The letter is in response to the EPA’s public comment period, asking stakeholders to submit comments on how the program could be expanded to other product categories. The EPA says it will use the public input received in writing to guide the development and implementation of the expansion of its Safer Choice and/or DfE programs.
Expanding the EPA’s Safer Choice program to beauty aims to help clear up confusion for consumers shopping for “clean and green” products—and end meaningless claims such as “eco-friendly,” “all-natural,” and “sustainable,” which are not clearly defined.
The letter states:
“Not only would expanding Safer Choice make it easier for consumers and retailers to identify and purchase safer products, but it would also enable brands to market their products to consumers who are increasingly concerned about the safety of ingredients in beauty and personal care products, and wary of greenwashing.”
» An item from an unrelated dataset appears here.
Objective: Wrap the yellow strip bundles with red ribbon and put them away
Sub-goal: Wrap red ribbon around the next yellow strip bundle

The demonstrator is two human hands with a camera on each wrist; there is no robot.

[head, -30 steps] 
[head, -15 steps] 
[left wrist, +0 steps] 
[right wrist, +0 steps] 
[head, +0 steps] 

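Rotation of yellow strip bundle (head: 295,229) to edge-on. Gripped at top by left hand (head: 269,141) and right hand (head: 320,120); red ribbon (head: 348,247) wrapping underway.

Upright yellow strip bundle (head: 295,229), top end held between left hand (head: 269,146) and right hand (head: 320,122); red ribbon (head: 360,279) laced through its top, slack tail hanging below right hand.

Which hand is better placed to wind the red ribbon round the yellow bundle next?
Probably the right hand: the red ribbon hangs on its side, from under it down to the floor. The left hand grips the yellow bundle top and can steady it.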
The letter (view here in its entirety) also calls out the FDA for not publishing a list of recommended ingredients for formulators, stating:
“Adding beauty and personal care products into the Safer Choice program, including the expansion of the Safer Chemicals Ingredients List, could provide an important national pathway for consumers and commercial buyers seeking to purchase safer products.”
Who signed the letter?
Thirty-nine retailers, brands, and organizations signed the letter to the EPA, including:
Environmental Defense Fund
Environmental Working Group
Green Science Policy Institute
Natural Resources Defense Council
Responsible Purchasing Network
Safer Choice & DfE Programs Inspire Change
Currently, the Safer Choice program primarily certifies products for formulated household cleaners. There are approximately 2,000 products certified.
When the Safer Choice logo, shown above, is displayed on packaging, it makes it easy for consumers to quickly identify products free of harmful chemicals that are commonly used in cleaning products, including PFAS, phthalates, and formaldehyde releases.
In addition, EPA’s Design for the Environment (DfE) certification helps consumers and commercial buyers identify antimicrobial products that meet the health and safety standards of the pesticide registration process required by the Federal Insecticide, Fungicide, and Rodenticide Act (FIFRA) as well as other rigorous criteria required by the agency.
EPA’s Safer Choice and DfE labels are inspiring change—and the creation of ‘cleaner’ products. Some household cleaning brands have reformulated in an effort to comply with the certifications and display the logos on packaging. “Walmart, Target, and Amazon require or incentivize some of their suppliers to meet the Safer Choice standards,” states Toxic-Free Future in a blog post.